The reason for this is as simple as it is predictable: money. By shipping these jobs and tasks overseas, Western companies save a ton on labor costs, while simultaneously increasing productivity. Take for example the call center model.
“If you go to India or the Philippines, working in a call center is considered respectable,” Carmel says. “You have people who have a good level of education. Here in the United States that’s not the case, as we know. A call center is a job that people take when they’re young, just to fill in a gap, and they don’t last there.
“Why did we begin to import toys from China? Did the Chinese make better toys, smarter toys? By and large the answer is no. They make them less expensive. Same thing holds true for offshoring. The first reason, beyond any others, is because it’s cheaper.”
The overall affect offshoring has had on the U.S. economy is not yet definitively known, Carmel says, but consumers have benefited.
“Some of the things that you are purchasing are cheaper as a result. The toys that you buy at Wal-Mart are quite cheap because of the huge productivity gains at Wal-Mart, its supply chain, its distribution, and the manufacturing that’s done in China. There have been huge rises in oil prices in the last year, and yet you haven’t seen that as much in other prices. Why isn’t that rippling through other prices? One explanation is that other components of what we’re paying for are becoming cheaper, and one of them is IT services we’re getting offshore.”
Some economists have sounded the alarm over offshoring, concerned that too many U.S. jobs are being shipped away. Carmel believes the verdict is still out.

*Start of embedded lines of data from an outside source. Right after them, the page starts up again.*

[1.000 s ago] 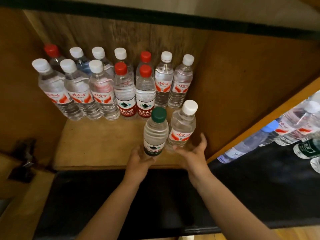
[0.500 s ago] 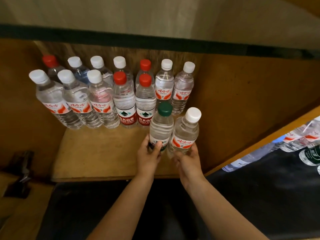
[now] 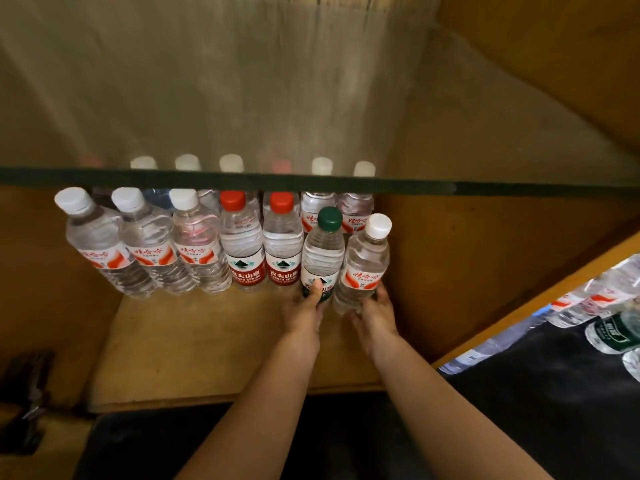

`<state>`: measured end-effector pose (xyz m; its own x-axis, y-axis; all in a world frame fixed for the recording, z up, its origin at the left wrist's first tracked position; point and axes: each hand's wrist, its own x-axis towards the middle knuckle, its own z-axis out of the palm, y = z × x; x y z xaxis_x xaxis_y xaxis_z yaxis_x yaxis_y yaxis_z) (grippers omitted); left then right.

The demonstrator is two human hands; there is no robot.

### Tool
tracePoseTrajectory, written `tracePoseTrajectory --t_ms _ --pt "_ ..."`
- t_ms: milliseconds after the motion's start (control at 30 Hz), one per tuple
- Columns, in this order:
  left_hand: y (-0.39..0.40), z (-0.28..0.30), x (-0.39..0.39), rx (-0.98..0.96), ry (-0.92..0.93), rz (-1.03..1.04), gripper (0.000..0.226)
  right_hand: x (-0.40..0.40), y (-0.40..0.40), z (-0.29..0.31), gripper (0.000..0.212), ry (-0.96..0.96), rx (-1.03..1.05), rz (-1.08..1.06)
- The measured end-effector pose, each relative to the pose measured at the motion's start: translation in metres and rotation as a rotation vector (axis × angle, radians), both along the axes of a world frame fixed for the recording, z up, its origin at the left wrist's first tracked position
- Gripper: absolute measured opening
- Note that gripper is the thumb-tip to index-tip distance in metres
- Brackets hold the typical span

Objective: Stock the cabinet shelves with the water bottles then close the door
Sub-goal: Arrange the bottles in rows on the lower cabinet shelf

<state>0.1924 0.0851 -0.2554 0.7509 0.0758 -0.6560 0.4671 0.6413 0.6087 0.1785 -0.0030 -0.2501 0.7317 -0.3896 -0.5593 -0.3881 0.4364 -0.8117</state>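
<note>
Two rows of water bottles stand on the wooden cabinet shelf (image 3: 180, 351). My left hand (image 3: 304, 311) grips a green-capped bottle (image 3: 323, 251) near its base, thumb across the label. My right hand (image 3: 374, 315) holds a white-capped bottle (image 3: 367, 261) with a red-and-white label, right beside it. Both bottles stand upright at the right end of the front row, next to two red-capped bottles (image 3: 282, 242). A glass shelf with a dark edge (image 3: 221, 180) hides the tops of the back row.
The cabinet's right wall (image 3: 467, 265) rises just beyond the white-capped bottle. More bottles (image 3: 595, 299) lie on a dark surface at the right, past a slanted wooden edge. A dark metal hinge (image 3: 27, 400) sits at the lower left. Bare shelf lies in front of the rows.
Both hands have pushed the green-capped and white-capped bottles back across the shelf into line with the front row. The view has tilted up, showing the glass shelf above.
</note>
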Motion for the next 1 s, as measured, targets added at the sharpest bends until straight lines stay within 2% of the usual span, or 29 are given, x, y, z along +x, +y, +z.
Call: tracePoseTrajectory --t_ms 133,300,367,467,700,867,1000 --pt "-0.008 0.006 0.000 -0.244 0.140 0.070 0.043 0.011 0.000 0.007 0.049 -0.008 0.038 -0.029" --pt "-0.006 0.008 0.013 -0.401 0.116 0.101 0.008 0.016 0.004 0.015 0.041 -0.035 0.176 -0.165" --pt "-0.008 0.008 0.020 -0.389 0.110 0.071 0.009 0.018 0.005 0.016 0.042 -0.050 0.211 -0.168" --pt "-0.010 0.007 0.025 -0.339 0.108 0.011 0.022 0.024 0.003 0.018 0.046 -0.038 0.215 -0.148" --pt "-0.008 0.008 0.033 -0.273 0.144 -0.121 0.022 0.039 0.003 0.019 0.047 -0.013 0.215 -0.175" --pt "-0.004 0.006 0.033 -0.224 0.154 -0.162 0.031 0.041 0.007 0.018 0.050 -0.006 0.112 -0.141" --pt "-0.001 0.007 0.033 -0.207 0.141 -0.175 0.036 0.047 0.009 0.020 0.043 0.011 0.153 -0.205"
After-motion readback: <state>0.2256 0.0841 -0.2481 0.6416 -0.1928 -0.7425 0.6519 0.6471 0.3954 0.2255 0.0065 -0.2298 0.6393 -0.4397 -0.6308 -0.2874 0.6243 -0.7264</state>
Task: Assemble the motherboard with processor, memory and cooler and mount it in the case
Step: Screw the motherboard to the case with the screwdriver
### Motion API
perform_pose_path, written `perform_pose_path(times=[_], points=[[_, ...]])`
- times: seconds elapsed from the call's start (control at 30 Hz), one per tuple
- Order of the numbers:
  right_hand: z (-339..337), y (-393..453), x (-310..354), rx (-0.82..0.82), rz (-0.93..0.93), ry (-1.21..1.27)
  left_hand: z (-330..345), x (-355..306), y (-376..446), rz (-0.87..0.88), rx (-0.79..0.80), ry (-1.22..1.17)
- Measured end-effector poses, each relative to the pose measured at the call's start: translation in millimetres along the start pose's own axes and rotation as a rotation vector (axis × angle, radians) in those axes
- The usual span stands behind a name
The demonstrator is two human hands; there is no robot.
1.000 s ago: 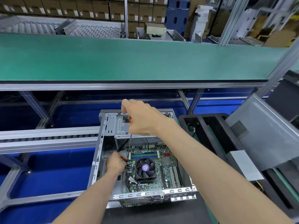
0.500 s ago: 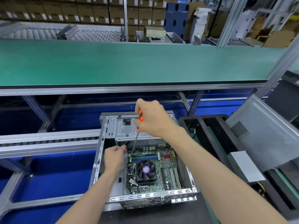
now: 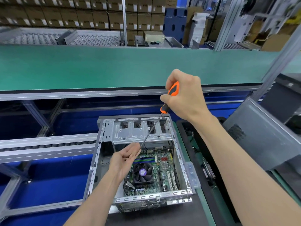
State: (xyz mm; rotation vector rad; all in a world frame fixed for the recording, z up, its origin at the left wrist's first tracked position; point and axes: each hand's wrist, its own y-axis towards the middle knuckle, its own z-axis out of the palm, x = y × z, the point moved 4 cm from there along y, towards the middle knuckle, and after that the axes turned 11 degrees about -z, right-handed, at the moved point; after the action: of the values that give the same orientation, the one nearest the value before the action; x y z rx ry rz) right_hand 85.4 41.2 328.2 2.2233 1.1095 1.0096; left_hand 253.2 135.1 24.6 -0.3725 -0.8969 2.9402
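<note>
The motherboard [image 3: 160,170] lies inside the open computer case [image 3: 182,157], its cooler fan [image 3: 143,172] near the left edge. The right hand [image 3: 185,95] grips an orange-handled screwdriver [image 3: 171,93], shaft slanting down to the left hand [image 3: 125,160], whose loosely extended fingers meet its tip.

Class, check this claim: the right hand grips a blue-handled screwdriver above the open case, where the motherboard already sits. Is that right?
One detail is wrong: the head view shows the screwdriver in the right hand has an orange and black handle, not blue. It is above the open case, with the motherboard inside.
</note>
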Motion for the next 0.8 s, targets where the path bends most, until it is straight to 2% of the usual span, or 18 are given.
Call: perform_pose_path(times=[0.13, 0.6, 0.8], points=[[0, -7, -2, 0.003, 0.002, 0.019, 5, 10, 4, -0.020, 0.038, 0.049], [-9, -9, -6, -0.062, -0.007, 0.013, 7, 17, 5, -0.055, 0.114, 0.005], [-12, -7, -9, -0.069, -0.002, 0.001, -2, 20, 2, -0.108, -0.059, 0.136]])
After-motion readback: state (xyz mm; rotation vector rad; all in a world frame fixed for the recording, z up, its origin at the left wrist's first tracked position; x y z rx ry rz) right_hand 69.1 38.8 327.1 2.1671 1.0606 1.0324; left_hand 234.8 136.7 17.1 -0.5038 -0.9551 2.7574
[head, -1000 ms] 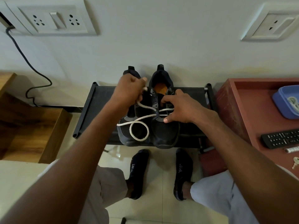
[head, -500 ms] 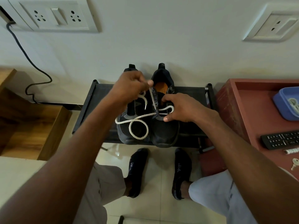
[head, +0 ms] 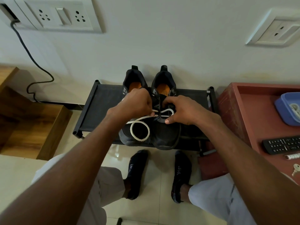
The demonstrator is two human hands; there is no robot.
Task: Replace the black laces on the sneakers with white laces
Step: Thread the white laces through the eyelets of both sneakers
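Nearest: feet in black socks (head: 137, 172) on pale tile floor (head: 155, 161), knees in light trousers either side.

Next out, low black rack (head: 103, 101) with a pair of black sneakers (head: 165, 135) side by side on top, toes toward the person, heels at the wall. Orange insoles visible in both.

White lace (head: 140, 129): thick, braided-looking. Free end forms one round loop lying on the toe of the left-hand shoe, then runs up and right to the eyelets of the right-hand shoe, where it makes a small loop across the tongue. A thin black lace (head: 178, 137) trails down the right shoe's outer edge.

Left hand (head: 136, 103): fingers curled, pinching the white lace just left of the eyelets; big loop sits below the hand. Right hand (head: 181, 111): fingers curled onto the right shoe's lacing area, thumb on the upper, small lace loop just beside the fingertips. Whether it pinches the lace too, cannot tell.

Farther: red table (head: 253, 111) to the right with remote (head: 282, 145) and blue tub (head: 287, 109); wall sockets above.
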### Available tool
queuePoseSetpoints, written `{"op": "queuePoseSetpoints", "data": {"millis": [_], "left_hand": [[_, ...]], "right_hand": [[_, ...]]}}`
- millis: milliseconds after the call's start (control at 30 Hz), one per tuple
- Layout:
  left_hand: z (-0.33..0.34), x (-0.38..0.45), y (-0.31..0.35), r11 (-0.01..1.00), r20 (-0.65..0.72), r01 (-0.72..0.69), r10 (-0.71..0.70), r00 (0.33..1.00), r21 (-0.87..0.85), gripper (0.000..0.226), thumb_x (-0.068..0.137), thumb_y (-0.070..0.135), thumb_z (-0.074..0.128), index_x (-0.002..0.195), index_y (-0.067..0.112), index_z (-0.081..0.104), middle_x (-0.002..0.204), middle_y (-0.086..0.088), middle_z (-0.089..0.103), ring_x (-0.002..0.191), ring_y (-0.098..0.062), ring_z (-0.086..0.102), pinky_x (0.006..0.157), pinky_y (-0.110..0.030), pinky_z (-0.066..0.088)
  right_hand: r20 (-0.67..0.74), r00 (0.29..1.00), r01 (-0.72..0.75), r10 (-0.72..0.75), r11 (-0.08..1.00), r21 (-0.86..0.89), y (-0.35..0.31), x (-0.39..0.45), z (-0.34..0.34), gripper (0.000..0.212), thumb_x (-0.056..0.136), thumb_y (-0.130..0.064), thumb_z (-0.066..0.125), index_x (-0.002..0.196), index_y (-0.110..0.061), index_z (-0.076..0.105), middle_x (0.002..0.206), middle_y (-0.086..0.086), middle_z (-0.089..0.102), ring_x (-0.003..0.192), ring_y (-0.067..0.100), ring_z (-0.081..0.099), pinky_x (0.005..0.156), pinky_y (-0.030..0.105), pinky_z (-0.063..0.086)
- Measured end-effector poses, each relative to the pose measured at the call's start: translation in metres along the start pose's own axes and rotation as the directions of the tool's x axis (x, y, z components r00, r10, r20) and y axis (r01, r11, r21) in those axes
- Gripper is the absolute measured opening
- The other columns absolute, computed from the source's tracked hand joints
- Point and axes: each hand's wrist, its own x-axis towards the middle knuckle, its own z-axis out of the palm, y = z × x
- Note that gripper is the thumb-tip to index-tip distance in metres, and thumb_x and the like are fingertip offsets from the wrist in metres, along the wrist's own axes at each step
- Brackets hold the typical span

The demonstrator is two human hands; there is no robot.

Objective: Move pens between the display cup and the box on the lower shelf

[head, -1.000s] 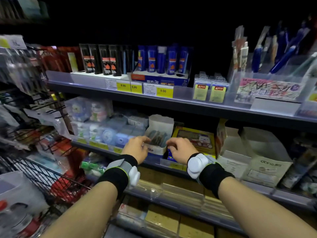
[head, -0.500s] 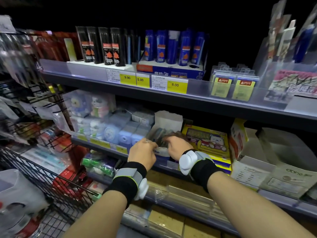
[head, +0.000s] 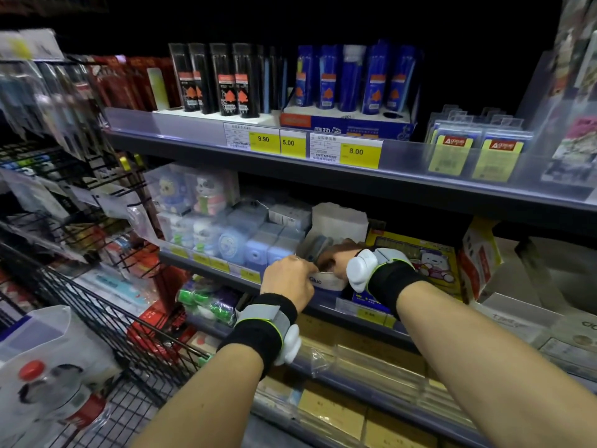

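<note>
Box (head: pixel 326 250) of pens sits on the lower shelf (head: pixel 323 305). Right hand (head: pixel 336 258) has just dipped inside, fingers hidden, grip unclear; left hand (head: pixel 289 279) curls on its front edge, likely steadying.

Both my arms reached out in front of me, side by side. My left hand (head: pixel 288 279) was curled, with its fingers bent down and its back facing me. My right hand (head: pixel 336 260) was bent down at the wrist, fingers tucked in and mostly hidden. My hands were near each other.
</note>
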Motion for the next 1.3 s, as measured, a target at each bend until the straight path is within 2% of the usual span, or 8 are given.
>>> {"op": "queuePoseSetpoints", "data": {"millis": [100, 233, 533, 733, 933, 1033, 1167, 1300], "left_hand": [[0.0, 0.0, -0.001, 1.0, 0.001, 0.002, -0.002, 1.0, 0.0, 0.044, 0.081, 0.011, 0.052, 0.115, 0.03, 0.071, 0.115, -0.005, 0.07, 0.106, -0.03, 0.063, 0.09, -0.04, 0.053], [0.001, 0.0, 0.0, 1.0, -0.009, 0.005, -0.005, 1.0, -0.007, 0.042, 0.081, 0.011, 0.052, 0.113, 0.029, 0.071, 0.114, -0.006, 0.07, 0.104, -0.03, 0.064, 0.088, -0.04, 0.054], [0.001, 0.0, 0.003, 1.0, -0.02, 0.022, -0.022, 1.0, -0.009, 0.04, 0.083, 0.013, 0.052, 0.114, 0.028, 0.071, 0.114, -0.006, 0.07, 0.104, -0.03, 0.064, 0.088, -0.04, 0.054], [0.001, 0.0, 0.004, 0.999, -0.012, 0.035, -0.035, 0.999, -0.004, 0.041, 0.081, 0.011, 0.051, 0.112, 0.029, 0.072, 0.11, -0.007, 0.071, 0.102, -0.031, 0.064, 0.086, -0.038, 0.053], [0.003, 0.001, 0.002, 0.999, -0.014, 0.034, -0.034, 0.999, -0.004, 0.038, 0.083, 0.012, 0.051, 0.11, 0.028, 0.073, 0.11, -0.007, 0.071, 0.1, -0.03, 0.065, 0.084, -0.038, 0.055], [0.004, 0.0, 0.0, 1.0, -0.02, 0.027, -0.027, 0.999, -0.007, 0.038, 0.084, 0.011, 0.051, 0.111, 0.028, 0.072, 0.111, -0.006, 0.071, 0.1, -0.029, 0.065, 0.085, -0.039, 0.055], [0.005, 0.0, 0.001, 1.0, -0.024, 0.026, -0.027, 0.999, -0.016, 0.039, 0.084, 0.012, 0.052, 0.114, 0.029, 0.071, 0.113, -0.006, 0.07, 0.104, -0.029, 0.064, 0.088, -0.038, 0.052], [0.007, 0.0, 0.003, 0.998, -0.013, 0.034, -0.034, 0.999, -0.047, 0.042, 0.083, 0.011, 0.051, 0.117, 0.028, 0.069, 0.117, -0.005, 0.068, 0.107, -0.029, 0.063, 0.088, -0.038, 0.051]], "right_hand": [[0.013, 1.0, 0.016, -0.016, 1.0, -0.01, -0.001, 0.009, 0.0, 0.039, 0.094, -0.019, 0.056, 0.133, -0.024, 0.056, 0.14, 0.003, 0.057, 0.124, 0.028, 0.056, 0.093, 0.03, 0.042], [0.016, 0.999, -0.037, 0.035, 0.992, 0.117, -0.002, 0.01, -0.005, 0.036, 0.098, -0.013, 0.051, 0.133, -0.009, 0.058, 0.138, 0.013, 0.057, 0.127, 0.031, 0.054, 0.099, 0.032, 0.042], [-0.018, 1.0, -0.021, 0.023, 0.995, 0.1, 0.016, 0.028, 0.013, 0.038, 0.073, -0.007, 0.072, 0.107, -0.021, 0.074, 0.117, 0.001, 0.069, 0.1, 0.022, 0.065, 0.076, 0.025, 0.044], [-0.019, 0.999, 0.048, -0.047, 0.998, 0.033, 0.005, 0.014, 0.006, 0.041, 0.073, -0.005, 0.072, 0.111, -0.021, 0.072, 0.122, 0.002, 0.066, 0.107, 0.026, 0.065, 0.081, 0.025, 0.047], [-0.04, 0.999, 0.013, -0.015, 0.999, -0.044, 0.0, 0.02, 0.011, 0.048, 0.096, -0.013, 0.055, 0.144, -0.013, 0.047, 0.147, 0.013, 0.046, 0.134, 0.031, 0.047, 0.106, 0.035, 0.038], [-0.065, 0.997, 0.033, -0.034, 0.999, -0.018, 0.003, 0.021, 0.009, 0.036, 0.092, -0.009, 0.06, 0.127, -0.009, 0.064, 0.135, 0.013, 0.06, 0.124, 0.032, 0.057, 0.101, 0.036, 0.046], [-0.233, 0.972, 0.091, -0.041, 0.974, 0.206, 0.016, 0.004, 0.015, 0.029, 0.079, -0.008, 0.074, 0.105, -0.02, 0.078, 0.118, 0.005, 0.069, 0.111, 0.026, 0.063, 0.086, 0.023, 0.046], [-0.569, 0.811, 0.238, 0.135, 0.813, 0.531, 0.023, -0.018, 0.026, 0.019, 0.084, -0.008, 0.073, 0.101, -0.013, 0.08, 0.097, 0.018, 0.066, 0.088, 0.028, 0.061, 0.066, 0.002, 0.033]]}}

“There are many people who are involved in this issue who take a position on this,” he says. “The position tends to be that it is catastrophic, that it is a serious threat. It can be, but I think it’s too early to tell. The U.S. has always been on the next wave. First we began offshoring some of the low-skilled manufacturing areas like apparel. In the meantime we moved up to the next wave, so we moved to higher-value manufacturing. Then some of our more sophisticated ones like computers and automobiles left so we moved to the next phase, software and IT. Now high tech is being offshored, so which wave do we move to?
“It’s too early to tell the right one to take; that’s what worries many people in America and western Europe,” he says. “There are some who say there is nothing to worry about. I am worried; on the other hand, it’s not evident yet that we are the frog that is sitting in the water that’s heating up and we will soon die. I don’t think that’s clear.”
What is, Carmel says, is that this new economic model is here to stay.
“There’s no going back,” he says. “History shows us that once an industry has gone offshore, it doesn’t come back. That said, there’s no industry that has gone [completely] offshore. Despite all the press, if we look at the percentage of IT that has gone offshore, it’s still fairly small. It’s in the 5 to 15 percent range. I see it going up, but the question is how quickly it goes up.
“This is a phenomenon,” he says. “Every decade or so there’s an important new development. In the ’90s it was clearly the Internet. In this decade, it’s clearly offshoring. This is already having a huge impact and will continue to have a huge impact, so we all need to understand it from a lot of different disciplines. My discipline is management, but certainly a number of people need to understand this new phenomenon [is] being driven a little bit too much by fairly superficial media coverage. We need to pay closer attention to what’s really happening with this.”
Reprinted from American Weekly, March 28, 2006.